Igual si que lo probé ya no me acuerdo –dijo–pues este pozole en realidad no
es como el pozole de los aztecas –dijo Epifanio– no la amoles –dijo Lalo cura–
pues así es, los aztecas cocinaban pozole con trozos de carne humana
–dijo Epifanio–.
Roberto Bolaño, 2666
La historia del pozole bien podría servir para explicar algunos obscuros pasajes caníbales de nuestra cultura desmentidos por las versiones oficiales, sospecha equívoca de un cansino discurso que busca en el pasado un presente diseñado: si los mexicanos somos violentos y hemos aguantado décadas sangrientas y disfrutado del desmembramiento, todo se reduce a nuestro instinto caníbal, que bien a bien no ha sido comprobado.
Estudios recientes describen tumbas en las que fueron encontrados objetos de cocina acompañados de osamentas de niños. Mal pensado aquel que argumente: lo hacían tratando de calmar la rabia de un dios con obsidianas entre los mazos y, como máscara, picos de águilas y quijadas de jaguares.
Todo es explicado; reinaba la desazón delante de la muerte, nadie había explicado que llegaría la penicilina, la hambruna los perseguía y con ella, un mundo se preparaba para eliminarlos, romper su unidad étnica y diseminarlos, pues los nuevos dioses, amos de la guerra y la doble moral, no concedieron el honor al contrincante de ser comido para tomar su espíritu o al niño de ser inmolado como en el desierto lo hicieron los adoradores de Moloc en el Antiguo Testamento.
La muerte se quiebra sólo delante de la muerte: el sacrificio aquieta.
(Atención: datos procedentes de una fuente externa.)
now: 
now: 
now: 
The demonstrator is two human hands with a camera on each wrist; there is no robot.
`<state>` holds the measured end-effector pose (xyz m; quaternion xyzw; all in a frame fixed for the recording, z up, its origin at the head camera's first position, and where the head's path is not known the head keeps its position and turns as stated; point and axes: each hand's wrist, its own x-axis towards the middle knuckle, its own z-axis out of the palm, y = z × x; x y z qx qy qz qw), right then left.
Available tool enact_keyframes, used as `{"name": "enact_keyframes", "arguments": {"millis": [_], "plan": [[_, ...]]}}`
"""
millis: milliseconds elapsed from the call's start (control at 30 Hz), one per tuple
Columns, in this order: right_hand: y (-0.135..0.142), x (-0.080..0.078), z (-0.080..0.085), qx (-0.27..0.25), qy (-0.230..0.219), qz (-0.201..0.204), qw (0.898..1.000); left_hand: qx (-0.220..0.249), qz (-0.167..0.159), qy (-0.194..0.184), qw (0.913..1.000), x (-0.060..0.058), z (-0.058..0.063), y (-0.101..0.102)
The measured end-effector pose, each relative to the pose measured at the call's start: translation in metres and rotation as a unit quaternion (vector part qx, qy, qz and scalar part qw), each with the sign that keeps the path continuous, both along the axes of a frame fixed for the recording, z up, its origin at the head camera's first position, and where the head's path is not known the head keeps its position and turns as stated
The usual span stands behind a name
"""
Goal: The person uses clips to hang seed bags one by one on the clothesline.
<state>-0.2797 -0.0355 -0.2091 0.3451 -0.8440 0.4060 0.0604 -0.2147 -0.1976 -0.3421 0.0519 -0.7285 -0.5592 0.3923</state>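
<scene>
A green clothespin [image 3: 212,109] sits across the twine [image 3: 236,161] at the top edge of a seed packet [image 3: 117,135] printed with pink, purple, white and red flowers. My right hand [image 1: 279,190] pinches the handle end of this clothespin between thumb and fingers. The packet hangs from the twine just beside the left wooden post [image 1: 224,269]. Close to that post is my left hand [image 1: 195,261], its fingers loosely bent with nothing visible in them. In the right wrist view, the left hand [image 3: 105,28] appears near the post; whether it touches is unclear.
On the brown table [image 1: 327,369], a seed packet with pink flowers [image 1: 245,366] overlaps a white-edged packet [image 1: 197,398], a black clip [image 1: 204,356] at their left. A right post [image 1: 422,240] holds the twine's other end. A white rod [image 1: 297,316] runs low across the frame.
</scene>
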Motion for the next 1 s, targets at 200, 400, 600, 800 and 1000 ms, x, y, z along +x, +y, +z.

Seguimos comiendo pozole, una tradición que nos resguarda en una memoria primigenia, nuestra condición de rapaces; no es sólo la violencia que nos rodea históricamente sino que, además, hoy nos muestra cuánto seguimos disfrutando de los sacrificios guturales. No nos comemos gracias a que hemos simulado en nuestra cazuela, que ahora está llena de carne de pollo, puerco y derivados que no le irritan el estómago al vegetariano. Gracias a la mezcla inconclusa que el pozole como platillo muestra en cuanto al orden de los ingredientes –caldo que contiene granos de maíz en el fondo– que lo integran, en su aspecto más terminado debe mostrarnos los pedazos de carne para que sea apetitoso. Nuestro sacrificio con la muerte está, al menos, imitado. Una posibilidad para distraer a la muerte. Tal vez sea la falta de deglución la que ya no tiene satisfechos a los dioses antiguos del Mictlán y el déficit no lo pasan actualmente; escenas gore se reproducen en los videos caseros: carnicerías y amenazas de venganza entre los cárteles, alzamientos de la improvisada resistencia y violencia grabada que no habíamos imaginado. Estamos atrapados en una pesadilla, pero no todo está perdido. Al menos, nos quedan suposiciones: no nos comeremos mientras exista el pozole; comeremos calaveritas de azúcar y amaranto que se venden los días de los santos difuntos; nuevamente, festejamos porque nos vamos a morir. Nos comeremos nuestro pan de muerto con delgadas tiras de masa que simulan huesos; seguirá habiendo momias de dulce y cráneos de chocolate adornados para la fiesta con colores luminiscentes que aseguran distraernos mientras llega la verdadera huesuda con su guadaña afilada.